Of all the entries below, retype only the lines from the one with "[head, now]" through the one with "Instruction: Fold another", exactly as they appear.

Saved entries
# # # # # # #

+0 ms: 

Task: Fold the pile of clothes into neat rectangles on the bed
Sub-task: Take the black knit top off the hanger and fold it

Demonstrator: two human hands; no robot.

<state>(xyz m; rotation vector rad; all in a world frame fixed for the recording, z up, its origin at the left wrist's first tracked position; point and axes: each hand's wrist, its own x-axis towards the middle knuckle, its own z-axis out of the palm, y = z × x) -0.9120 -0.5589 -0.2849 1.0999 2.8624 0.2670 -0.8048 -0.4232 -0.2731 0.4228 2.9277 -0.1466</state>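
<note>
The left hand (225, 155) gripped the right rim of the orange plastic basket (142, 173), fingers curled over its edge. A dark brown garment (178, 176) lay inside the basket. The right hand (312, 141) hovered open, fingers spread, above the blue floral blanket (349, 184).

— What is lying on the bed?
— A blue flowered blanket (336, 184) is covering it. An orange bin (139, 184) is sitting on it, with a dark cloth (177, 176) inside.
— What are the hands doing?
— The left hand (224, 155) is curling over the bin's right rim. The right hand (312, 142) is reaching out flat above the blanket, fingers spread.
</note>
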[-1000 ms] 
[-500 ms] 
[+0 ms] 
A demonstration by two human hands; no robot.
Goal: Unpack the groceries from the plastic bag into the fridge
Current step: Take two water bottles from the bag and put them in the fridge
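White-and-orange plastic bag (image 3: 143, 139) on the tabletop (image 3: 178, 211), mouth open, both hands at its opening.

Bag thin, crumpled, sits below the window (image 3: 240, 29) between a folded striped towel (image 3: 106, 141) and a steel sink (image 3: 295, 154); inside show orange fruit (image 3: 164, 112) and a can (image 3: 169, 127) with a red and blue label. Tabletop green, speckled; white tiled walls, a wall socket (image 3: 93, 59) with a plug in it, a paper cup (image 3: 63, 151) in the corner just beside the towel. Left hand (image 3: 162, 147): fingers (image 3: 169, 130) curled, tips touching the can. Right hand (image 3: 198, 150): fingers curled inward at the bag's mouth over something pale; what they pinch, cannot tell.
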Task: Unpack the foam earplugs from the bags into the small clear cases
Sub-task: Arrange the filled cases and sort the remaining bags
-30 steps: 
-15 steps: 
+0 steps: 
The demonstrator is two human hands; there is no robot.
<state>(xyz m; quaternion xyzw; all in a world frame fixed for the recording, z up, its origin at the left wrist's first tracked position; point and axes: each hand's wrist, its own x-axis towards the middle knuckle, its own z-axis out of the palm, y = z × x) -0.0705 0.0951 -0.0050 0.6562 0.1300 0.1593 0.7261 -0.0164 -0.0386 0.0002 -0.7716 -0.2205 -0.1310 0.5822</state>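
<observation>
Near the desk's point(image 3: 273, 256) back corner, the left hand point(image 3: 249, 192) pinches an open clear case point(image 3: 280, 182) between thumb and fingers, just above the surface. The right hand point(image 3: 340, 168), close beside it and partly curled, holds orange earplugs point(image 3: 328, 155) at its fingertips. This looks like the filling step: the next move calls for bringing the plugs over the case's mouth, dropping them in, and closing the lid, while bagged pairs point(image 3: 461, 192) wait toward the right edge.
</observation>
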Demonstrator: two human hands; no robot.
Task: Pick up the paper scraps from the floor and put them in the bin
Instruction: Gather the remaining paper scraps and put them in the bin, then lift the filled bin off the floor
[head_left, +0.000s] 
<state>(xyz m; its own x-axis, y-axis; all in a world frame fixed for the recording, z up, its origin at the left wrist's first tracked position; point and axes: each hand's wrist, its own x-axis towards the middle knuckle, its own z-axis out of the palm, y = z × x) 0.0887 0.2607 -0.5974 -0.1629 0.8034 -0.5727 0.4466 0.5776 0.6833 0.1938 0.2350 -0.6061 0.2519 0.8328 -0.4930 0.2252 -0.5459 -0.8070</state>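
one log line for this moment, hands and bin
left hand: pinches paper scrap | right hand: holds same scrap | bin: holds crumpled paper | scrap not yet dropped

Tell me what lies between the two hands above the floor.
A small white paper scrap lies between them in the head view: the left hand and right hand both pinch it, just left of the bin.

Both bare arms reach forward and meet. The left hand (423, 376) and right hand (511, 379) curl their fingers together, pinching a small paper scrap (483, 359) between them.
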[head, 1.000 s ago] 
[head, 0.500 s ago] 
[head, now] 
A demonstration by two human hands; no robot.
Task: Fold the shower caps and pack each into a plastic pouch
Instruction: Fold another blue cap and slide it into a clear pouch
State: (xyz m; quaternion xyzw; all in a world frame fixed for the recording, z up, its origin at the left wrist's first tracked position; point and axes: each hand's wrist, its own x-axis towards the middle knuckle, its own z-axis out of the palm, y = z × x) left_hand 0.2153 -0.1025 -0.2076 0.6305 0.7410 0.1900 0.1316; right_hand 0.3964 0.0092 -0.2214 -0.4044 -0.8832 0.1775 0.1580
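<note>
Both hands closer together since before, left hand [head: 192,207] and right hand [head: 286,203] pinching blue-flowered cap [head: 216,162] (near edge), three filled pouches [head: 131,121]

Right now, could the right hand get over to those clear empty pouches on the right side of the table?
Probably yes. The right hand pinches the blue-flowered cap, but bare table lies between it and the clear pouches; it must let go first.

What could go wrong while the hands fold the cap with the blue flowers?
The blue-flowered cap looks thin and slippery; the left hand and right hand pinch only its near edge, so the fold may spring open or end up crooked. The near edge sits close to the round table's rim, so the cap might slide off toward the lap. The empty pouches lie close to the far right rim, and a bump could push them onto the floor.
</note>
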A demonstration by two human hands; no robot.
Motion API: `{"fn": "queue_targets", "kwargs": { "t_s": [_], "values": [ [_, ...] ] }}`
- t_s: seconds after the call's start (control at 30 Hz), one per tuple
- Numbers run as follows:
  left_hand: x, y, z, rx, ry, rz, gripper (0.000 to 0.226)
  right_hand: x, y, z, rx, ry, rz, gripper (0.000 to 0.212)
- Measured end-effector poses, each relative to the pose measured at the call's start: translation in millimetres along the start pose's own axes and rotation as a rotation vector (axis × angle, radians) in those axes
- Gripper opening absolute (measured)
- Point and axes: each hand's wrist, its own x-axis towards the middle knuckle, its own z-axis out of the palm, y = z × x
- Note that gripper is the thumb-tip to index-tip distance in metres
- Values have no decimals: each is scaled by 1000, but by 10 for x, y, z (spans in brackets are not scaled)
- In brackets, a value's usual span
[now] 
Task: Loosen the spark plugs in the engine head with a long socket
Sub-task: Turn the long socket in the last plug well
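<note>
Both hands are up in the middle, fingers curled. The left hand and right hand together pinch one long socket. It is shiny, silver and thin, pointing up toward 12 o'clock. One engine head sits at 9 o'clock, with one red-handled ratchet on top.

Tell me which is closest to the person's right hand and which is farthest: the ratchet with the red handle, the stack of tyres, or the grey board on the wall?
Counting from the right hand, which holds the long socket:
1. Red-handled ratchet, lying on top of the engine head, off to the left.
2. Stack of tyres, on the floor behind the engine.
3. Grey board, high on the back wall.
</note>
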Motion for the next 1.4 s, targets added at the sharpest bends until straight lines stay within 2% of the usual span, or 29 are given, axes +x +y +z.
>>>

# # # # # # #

Solved problem:
[head, now] 
A demonstration by two human hands; no robot.
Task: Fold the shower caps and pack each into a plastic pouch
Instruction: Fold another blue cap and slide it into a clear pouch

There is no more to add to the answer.